→ What the task requires
Everything from the line containing "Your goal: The" through the end of the data below should be copied exactly, with no other lines.

→ Collected material
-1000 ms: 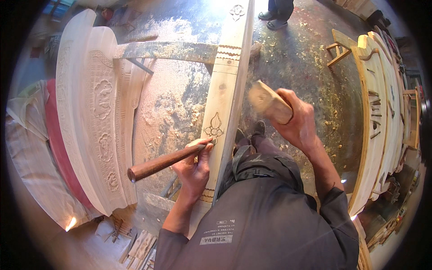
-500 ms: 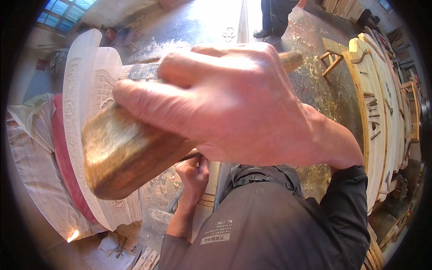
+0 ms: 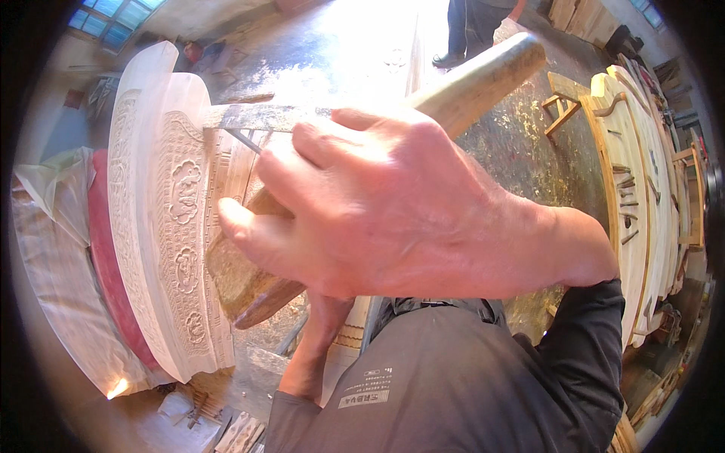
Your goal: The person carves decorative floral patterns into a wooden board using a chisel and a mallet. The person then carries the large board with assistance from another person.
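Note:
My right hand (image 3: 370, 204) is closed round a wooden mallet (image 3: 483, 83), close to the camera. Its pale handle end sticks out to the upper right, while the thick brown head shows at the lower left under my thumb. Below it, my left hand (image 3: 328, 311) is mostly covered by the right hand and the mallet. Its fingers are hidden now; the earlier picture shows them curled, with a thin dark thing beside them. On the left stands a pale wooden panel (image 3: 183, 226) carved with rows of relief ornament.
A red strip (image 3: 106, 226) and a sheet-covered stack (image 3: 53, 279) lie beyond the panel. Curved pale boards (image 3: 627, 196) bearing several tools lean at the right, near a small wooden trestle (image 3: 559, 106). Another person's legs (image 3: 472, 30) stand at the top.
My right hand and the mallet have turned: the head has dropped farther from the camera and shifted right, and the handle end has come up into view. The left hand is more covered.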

→ Exercise result
Your goal: The person carves decorative floral patterns into a wooden board using a chisel and a mallet. The person then carries the large board with assistance from another person.
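Note:
My right hand (image 3: 370, 204) is closed round a wooden mallet (image 3: 483, 83), close to the camera. Its pale handle end sticks out to the upper right, while the thick brown head shows at the lower left under my thumb. Below it, my left hand (image 3: 328, 311) is mostly covered by the right hand and the mallet. Its fingers are hidden now; the earlier picture shows them curled, with a thin dark thing beside them. On the left stands a pale wooden panel (image 3: 183, 226) carved with rows of relief ornament.
A red strip (image 3: 106, 226) and a sheet-covered stack (image 3: 53, 279) lie beyond the panel. Curved pale boards (image 3: 627, 196) bearing several tools lean at the right, near a small wooden trestle (image 3: 559, 106). Another person's legs (image 3: 472, 30) stand at the top.
My right hand and the mallet have turned: the head has dropped farther from the camera and shifted right, and the handle end has come up into view. The left hand is more covered.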

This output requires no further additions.